• **INFORMATION GIVEN**
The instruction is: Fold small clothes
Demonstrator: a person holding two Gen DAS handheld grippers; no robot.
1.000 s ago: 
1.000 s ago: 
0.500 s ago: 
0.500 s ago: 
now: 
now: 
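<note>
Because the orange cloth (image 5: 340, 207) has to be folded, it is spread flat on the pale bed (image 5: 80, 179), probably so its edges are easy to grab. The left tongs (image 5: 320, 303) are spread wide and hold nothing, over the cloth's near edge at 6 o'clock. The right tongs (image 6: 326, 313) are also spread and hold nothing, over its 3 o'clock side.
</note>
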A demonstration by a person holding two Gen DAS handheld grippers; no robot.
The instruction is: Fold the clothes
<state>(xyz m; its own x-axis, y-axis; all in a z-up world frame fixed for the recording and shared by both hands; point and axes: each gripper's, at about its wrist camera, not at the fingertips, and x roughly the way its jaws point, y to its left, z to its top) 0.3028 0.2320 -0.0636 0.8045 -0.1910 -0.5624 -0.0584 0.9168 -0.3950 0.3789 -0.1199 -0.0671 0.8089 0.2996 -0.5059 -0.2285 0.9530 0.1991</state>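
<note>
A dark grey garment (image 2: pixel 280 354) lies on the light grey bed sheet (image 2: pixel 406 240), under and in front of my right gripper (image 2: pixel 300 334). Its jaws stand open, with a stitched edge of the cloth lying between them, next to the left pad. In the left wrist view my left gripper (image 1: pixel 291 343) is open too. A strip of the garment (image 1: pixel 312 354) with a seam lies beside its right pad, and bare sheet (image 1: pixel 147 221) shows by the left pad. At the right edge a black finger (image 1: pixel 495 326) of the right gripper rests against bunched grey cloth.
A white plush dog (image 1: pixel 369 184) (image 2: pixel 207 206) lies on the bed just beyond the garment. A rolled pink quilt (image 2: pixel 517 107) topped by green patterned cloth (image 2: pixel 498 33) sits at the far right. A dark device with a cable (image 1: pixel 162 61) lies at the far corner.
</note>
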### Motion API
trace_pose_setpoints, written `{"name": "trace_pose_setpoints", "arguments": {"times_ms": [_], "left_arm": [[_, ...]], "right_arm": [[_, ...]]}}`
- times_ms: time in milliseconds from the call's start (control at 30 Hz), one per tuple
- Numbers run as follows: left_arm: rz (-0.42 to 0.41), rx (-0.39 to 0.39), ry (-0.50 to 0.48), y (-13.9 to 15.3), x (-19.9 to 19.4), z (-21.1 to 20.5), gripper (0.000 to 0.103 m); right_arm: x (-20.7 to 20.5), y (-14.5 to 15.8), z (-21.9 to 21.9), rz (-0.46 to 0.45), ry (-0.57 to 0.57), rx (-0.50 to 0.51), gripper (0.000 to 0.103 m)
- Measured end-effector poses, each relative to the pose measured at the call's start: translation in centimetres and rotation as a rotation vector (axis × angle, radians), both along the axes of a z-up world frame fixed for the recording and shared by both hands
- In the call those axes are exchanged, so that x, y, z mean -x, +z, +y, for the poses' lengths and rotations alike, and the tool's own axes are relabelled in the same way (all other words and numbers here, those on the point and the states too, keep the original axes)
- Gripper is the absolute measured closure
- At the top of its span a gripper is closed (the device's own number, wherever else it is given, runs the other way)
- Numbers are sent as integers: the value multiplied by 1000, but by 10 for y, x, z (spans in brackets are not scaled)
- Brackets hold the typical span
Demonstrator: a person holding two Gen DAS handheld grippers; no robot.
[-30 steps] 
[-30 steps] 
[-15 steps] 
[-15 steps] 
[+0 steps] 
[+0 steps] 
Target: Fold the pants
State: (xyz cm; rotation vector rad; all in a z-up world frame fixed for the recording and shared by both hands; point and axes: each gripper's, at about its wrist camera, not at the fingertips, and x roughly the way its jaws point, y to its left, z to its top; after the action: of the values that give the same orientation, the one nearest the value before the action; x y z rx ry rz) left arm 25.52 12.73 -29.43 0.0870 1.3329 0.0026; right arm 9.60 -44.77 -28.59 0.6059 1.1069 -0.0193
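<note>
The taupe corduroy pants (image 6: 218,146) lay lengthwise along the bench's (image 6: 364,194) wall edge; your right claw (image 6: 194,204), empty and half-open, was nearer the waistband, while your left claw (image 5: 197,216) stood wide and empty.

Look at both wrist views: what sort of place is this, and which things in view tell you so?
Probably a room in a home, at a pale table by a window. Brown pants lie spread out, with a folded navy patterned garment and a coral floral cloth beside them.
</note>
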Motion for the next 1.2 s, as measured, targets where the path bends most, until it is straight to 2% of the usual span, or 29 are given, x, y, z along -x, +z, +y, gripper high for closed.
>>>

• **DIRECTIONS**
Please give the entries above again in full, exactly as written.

• **EXERCISE RESULT**
The instruction is: Fold small clothes
Demonstrator: a person holding two Gen DAS handheld grippers; no robot.
1.000 s ago: 
1.000 s ago: 
0.500 s ago: 
0.500 s ago: 
now: 
now: 
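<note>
Because the orange cloth (image 5: 340, 207) has to be folded, it is spread flat on the pale bed (image 5: 80, 179), probably so its edges are easy to grab. The left tongs (image 5: 320, 303) are spread wide and hold nothing, over the cloth's near edge at 6 o'clock. The right tongs (image 6: 326, 313) are also spread and hold nothing, over its 3 o'clock side.
</note>
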A demonstration by a person holding two Gen DAS handheld grippers; no robot.
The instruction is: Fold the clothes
<state>(xyz m; its own x-axis, y-axis; all in a z-up world frame fixed for the recording and shared by both hands; point and axes: each gripper's, at about its wrist camera, not at the fingertips, and x roughly the way its jaws point, y to its left, z to its top) 0.3028 0.2320 -0.0636 0.8045 -0.1910 -0.5624 -0.0584 0.9168 -0.3950 0.3789 -0.1199 -0.0671 0.8089 0.2996 -0.5059 -0.2285 0.9530 0.1991</state>
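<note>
A dark grey garment (image 2: pixel 280 354) lies on the light grey bed sheet (image 2: pixel 406 240), under and in front of my right gripper (image 2: pixel 300 334). Its jaws stand open, with a stitched edge of the cloth lying between them, next to the left pad. In the left wrist view my left gripper (image 1: pixel 291 343) is open too. A strip of the garment (image 1: pixel 312 354) with a seam lies beside its right pad, and bare sheet (image 1: pixel 147 221) shows by the left pad. At the right edge a black finger (image 1: pixel 495 326) of the right gripper rests against bunched grey cloth.
A white plush dog (image 1: pixel 369 184) (image 2: pixel 207 206) lies on the bed just beyond the garment. A rolled pink quilt (image 2: pixel 517 107) topped by green patterned cloth (image 2: pixel 498 33) sits at the far right. A dark device with a cable (image 1: pixel 162 61) lies at the far corner.
</note>
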### Motion API
trace_pose_setpoints, written `{"name": "trace_pose_setpoints", "arguments": {"times_ms": [_], "left_arm": [[_, ...]], "right_arm": [[_, ...]]}}`
- times_ms: time in milliseconds from the call's start (control at 30 Hz), one per tuple
- Numbers run as follows: left_arm: rz (-0.42 to 0.41), rx (-0.39 to 0.39), ry (-0.50 to 0.48), y (-13.9 to 15.3), x (-19.9 to 19.4), z (-21.1 to 20.5), gripper (0.000 to 0.103 m); right_arm: x (-20.7 to 20.5), y (-14.5 to 15.8), z (-21.9 to 21.9), rz (-0.46 to 0.45), ry (-0.57 to 0.57), rx (-0.50 to 0.51), gripper (0.000 to 0.103 m)
- Measured end-effector poses, each relative to the pose measured at the call's start: translation in centimetres and rotation as a rotation vector (axis × angle, radians), both along the axes of a z-up world frame fixed for the recording and shared by both hands
- In the call those axes are exchanged, so that x, y, z mean -x, +z, +y, for the poses' lengths and rotations alike, and the tool's own axes are relabelled in the same way (all other words and numbers here, those on the point and the states too, keep the original axes)
- Gripper is the absolute measured closure
- At the top of its span a gripper is closed (the device's own number, wherever else it is given, runs the other way)
- Numbers are sent as integers: the value multiplied by 1000, but by 10 for y, x, z (spans in brackets are not scaled)
- Brackets hold the typical span
Demonstrator: a person holding two Gen DAS handheld grippers; no robot.
[-30 steps] 
[-30 steps] 
[-15 steps] 
[-15 steps] 
[+0 steps] 
[+0 steps] 
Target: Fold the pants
State: (xyz cm; rotation vector rad; all in a z-up world frame fixed for the recording and shared by both hands; point and axes: each gripper's, at about its wrist camera, not at the fingertips, and x roughly the way its jaws point, y to its left, z to its top; after the action: of the values that give the same orientation, the one nearest the value before the action; x y z rx ry rz) left arm 25.52 12.73 -29.43 0.0870 1.3329 0.0026; right arm 9.60 -44.77 -28.59 0.6059 1.1069 -0.0193
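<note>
The taupe corduroy pants (image 6: 218,146) lay lengthwise along the bench's (image 6: 364,194) wall edge; your right claw (image 6: 194,204), empty and half-open, was nearer the waistband, while your left claw (image 5: 197,216) stood wide and empty.

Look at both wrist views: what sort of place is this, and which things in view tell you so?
Probably a room in a home, at a pale table by a window. Brown pants lie spread out, with a folded navy patterned garment and a coral floral cloth beside them.
</note>
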Motion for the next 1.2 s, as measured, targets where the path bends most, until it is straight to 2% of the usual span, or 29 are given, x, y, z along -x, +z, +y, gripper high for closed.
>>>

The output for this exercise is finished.